Rebecca at the Well, c.1648
Oil on canvas
Musee du Louvre, Paris
Some of Poussin paintings painted in the latter half of the 1640s can be dated. They include Rebecca at the Well, painted for Pointel in 1648, where the large scale and almost frozen quality of the figures is the same as that of the Edinburgh Sacraments. In such paintings Poussin seems to have lost the art of charging each figure with a living emotion, as he had done in the first set of Sacraments, and there is an increased gravity at the expense of humanity; but some people see this as the summit of Poussin's achievement just because it is such an extreme.
The biblical story depicted in the Rebecca at the Well by Poussin is the following.

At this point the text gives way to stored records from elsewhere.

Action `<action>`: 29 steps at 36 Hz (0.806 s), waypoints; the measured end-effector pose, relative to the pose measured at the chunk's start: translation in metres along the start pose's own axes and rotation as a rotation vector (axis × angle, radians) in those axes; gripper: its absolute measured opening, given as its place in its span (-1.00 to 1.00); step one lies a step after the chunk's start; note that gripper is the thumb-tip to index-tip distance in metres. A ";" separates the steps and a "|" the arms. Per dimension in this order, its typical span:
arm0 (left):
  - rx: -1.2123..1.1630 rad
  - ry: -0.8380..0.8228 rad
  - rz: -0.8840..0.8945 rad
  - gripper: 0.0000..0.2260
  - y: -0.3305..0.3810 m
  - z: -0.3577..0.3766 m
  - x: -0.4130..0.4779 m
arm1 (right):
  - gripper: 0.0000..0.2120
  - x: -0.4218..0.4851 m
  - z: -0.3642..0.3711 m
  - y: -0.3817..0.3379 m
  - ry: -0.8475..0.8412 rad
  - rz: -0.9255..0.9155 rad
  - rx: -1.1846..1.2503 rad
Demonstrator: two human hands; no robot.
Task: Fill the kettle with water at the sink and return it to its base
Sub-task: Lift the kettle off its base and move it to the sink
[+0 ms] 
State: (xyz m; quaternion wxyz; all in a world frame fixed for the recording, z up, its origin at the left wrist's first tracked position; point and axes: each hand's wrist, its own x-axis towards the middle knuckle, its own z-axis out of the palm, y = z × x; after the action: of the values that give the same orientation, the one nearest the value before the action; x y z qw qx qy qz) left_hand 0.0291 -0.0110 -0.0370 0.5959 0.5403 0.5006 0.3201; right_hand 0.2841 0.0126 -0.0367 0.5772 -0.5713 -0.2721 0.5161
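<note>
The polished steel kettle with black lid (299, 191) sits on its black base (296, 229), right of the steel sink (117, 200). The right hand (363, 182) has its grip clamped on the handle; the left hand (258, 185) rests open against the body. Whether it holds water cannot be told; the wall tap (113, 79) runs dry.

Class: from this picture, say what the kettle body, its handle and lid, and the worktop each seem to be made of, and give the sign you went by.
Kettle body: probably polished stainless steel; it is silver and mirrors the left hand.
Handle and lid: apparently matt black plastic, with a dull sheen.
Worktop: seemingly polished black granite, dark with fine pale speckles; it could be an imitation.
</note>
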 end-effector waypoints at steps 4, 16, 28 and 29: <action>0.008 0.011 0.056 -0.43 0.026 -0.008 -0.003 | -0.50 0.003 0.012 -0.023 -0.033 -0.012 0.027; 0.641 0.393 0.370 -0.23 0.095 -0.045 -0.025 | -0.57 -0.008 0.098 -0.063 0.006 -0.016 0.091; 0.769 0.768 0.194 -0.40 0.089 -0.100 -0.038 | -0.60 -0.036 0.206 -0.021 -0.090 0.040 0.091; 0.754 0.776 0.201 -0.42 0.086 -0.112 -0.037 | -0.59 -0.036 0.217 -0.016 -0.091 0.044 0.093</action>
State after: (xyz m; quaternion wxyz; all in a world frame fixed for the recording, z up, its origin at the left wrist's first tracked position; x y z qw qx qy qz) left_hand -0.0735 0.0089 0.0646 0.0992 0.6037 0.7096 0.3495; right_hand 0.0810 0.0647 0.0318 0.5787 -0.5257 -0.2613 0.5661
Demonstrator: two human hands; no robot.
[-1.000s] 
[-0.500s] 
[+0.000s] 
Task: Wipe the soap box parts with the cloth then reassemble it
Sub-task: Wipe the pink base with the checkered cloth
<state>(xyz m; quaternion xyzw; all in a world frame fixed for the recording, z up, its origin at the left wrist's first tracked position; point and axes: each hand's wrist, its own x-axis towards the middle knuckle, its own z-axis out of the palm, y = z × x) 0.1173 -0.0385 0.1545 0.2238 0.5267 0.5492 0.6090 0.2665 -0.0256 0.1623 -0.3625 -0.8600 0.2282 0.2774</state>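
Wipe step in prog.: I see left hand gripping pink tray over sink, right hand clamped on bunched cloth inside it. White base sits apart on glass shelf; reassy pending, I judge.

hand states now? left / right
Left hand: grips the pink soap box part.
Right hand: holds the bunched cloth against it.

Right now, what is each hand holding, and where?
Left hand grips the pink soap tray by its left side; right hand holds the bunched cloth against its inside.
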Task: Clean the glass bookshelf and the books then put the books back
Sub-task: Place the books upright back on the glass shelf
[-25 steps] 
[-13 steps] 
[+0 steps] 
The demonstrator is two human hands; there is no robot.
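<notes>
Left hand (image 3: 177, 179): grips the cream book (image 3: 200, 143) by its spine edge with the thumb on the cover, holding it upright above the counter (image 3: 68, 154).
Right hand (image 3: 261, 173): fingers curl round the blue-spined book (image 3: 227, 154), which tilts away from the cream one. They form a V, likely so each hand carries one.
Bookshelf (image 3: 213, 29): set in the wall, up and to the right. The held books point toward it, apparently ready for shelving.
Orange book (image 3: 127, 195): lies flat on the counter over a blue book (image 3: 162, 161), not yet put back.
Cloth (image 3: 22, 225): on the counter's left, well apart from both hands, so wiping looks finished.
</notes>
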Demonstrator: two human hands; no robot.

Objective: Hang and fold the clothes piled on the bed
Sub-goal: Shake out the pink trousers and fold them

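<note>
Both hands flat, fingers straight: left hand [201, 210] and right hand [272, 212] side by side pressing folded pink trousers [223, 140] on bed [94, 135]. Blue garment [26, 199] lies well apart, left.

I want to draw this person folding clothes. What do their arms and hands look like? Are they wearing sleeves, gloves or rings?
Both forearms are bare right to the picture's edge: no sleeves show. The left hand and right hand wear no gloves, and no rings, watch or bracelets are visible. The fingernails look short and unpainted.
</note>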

The patriarch Abraham, wishing to find a wife for her son Isaac, sent his servant Eliezer, to look for a suitable bride amaong his own kindred in Mesopotamia, rather than among the people of Canaan where he dwelt. When the servant reached the city of Nahor in Chaldea he prayed for guidance, asking that whoever gave him and his camels water at the well would be an eligible woman. This proved to be Rebecca, a virgin, one of the family of Abraham throrugh his brother Nahor. She invited Eliezer to drink from her jar, and drew water for his camels. Eliezer gave his presents of gold and received hospitality at her parents' house. He then took her back to Canaan.